I was born in Epping in May 1937 and my elder sister Sylvia and I were not evacuated. We had an Anderson Shelter, but it was a good sixty yards from the house further down the garden. My father reinforced the corridor in the centre of our bungalow and converted it into a shelter with bunks where the family would sleep every night. I can still remember my uncle Charlie teaching me the words of Jingle Bells one Christmas when he was on leave and staying with us. We were 17 miles north of London and could see the glow of incendiary attacks in the cloud and smoke above the city. We used to sit round the radio to listen to the latest reports of the war, read by legendary characters like Alvar Liddell.
We kept chickens and rabbits to supplement our diet and my mother made a fur coat from the skins. One sunny day I was lying on my stomach looking out of the French windows across the garden towards the hills in the distance when a V1 'doodle-bug' came chugging across the sky. When the engine stopped my mother grabbed my by the ankles and dragged me across the lounge into the shelter and slammed the door. The V1 came down in Beechet Wood, three miles away. When we opened the door we found the windows had been blown out.
We were only a few miles from North Weald aerodrome and all the local children could tell the difference in the sound of aircraft engines between the enemy and our planes. Formations of enemy bombers would fly over on the way to attack industry in the Midlands. We also used to collect the bits of shrapnell that were lying about after the raids. Epping had one V2 which fell on Brook Road just the other side of the railway embankment. It destroyed two houses and killed three people, but it was really a terror weapon. We were indeed fortunate that the embankment diverted most of the blast. I can still recall vivid images of George Lane STation (now Snaresbrook) ablaze after an air-raid as we travelled home on the train from London.

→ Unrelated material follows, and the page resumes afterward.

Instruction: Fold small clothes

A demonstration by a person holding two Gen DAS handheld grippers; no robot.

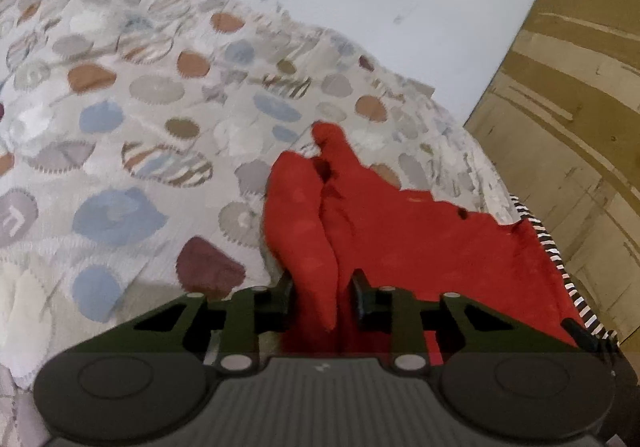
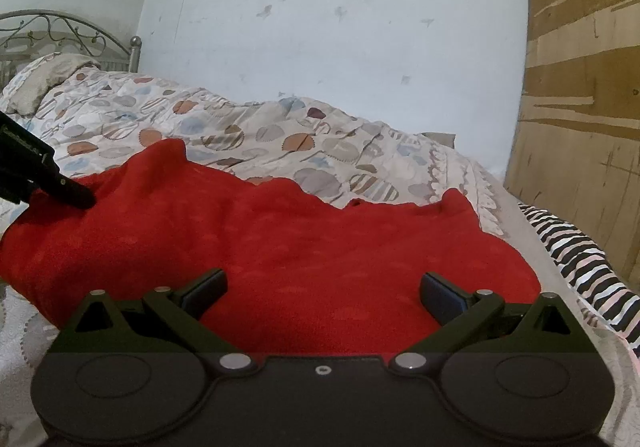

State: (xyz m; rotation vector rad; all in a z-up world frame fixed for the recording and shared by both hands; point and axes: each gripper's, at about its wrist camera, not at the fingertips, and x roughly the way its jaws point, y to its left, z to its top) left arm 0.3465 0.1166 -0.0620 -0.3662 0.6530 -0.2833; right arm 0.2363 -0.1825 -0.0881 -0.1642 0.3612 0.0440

The gentlemen of the road, usually dressed in dog-eared suits, sporting a bowler hat, with their wordly possessions in a small parcel, had a den in a blackthorn thicket near the bottom of our garden. They still travelled about during the war. They did not trouble us and there was nothing sinister about them. However, to us children, any stranger was a German spy.
My father who worked in the Air Ministry, used to do Fire Watch duty on the Ministry roof, travel home on the steam train from Liverpool Street Station and then do ARP duty at the Bower House in Epping. I was in the Cottage Hospital for over six weeks because there were complications when I had my tonsils removed. My father would manage to visit me each night on his way home, which meant walking all the way up from the station in the blackout. During my stay in hospital a land mine exploded 200 yards away. It caused considerable damage to the wards but the staff soldiered on. Another land mine hit the Gas Works and we were picking coke out of flower beds for years after the war.
My father was responsible for commissioning 750 airfields in readiness for war. On one occasion he was flown above the fields of Cambridgeshire in a Tiger Moth by a young farmer eager to convince him that his farm was a suitable site for an airfield. The young man's name was Marshall. Just before my father died in 1989 he stayed in Cambridge for a few days to watch a minor-counties cricket match. He was invited to visit Lord Marshall to talk over old times because Lord Marshall was writing his memoirs and the decision my father had made was crucial to the future development of
Cambridge Airport and Marshall Engineering.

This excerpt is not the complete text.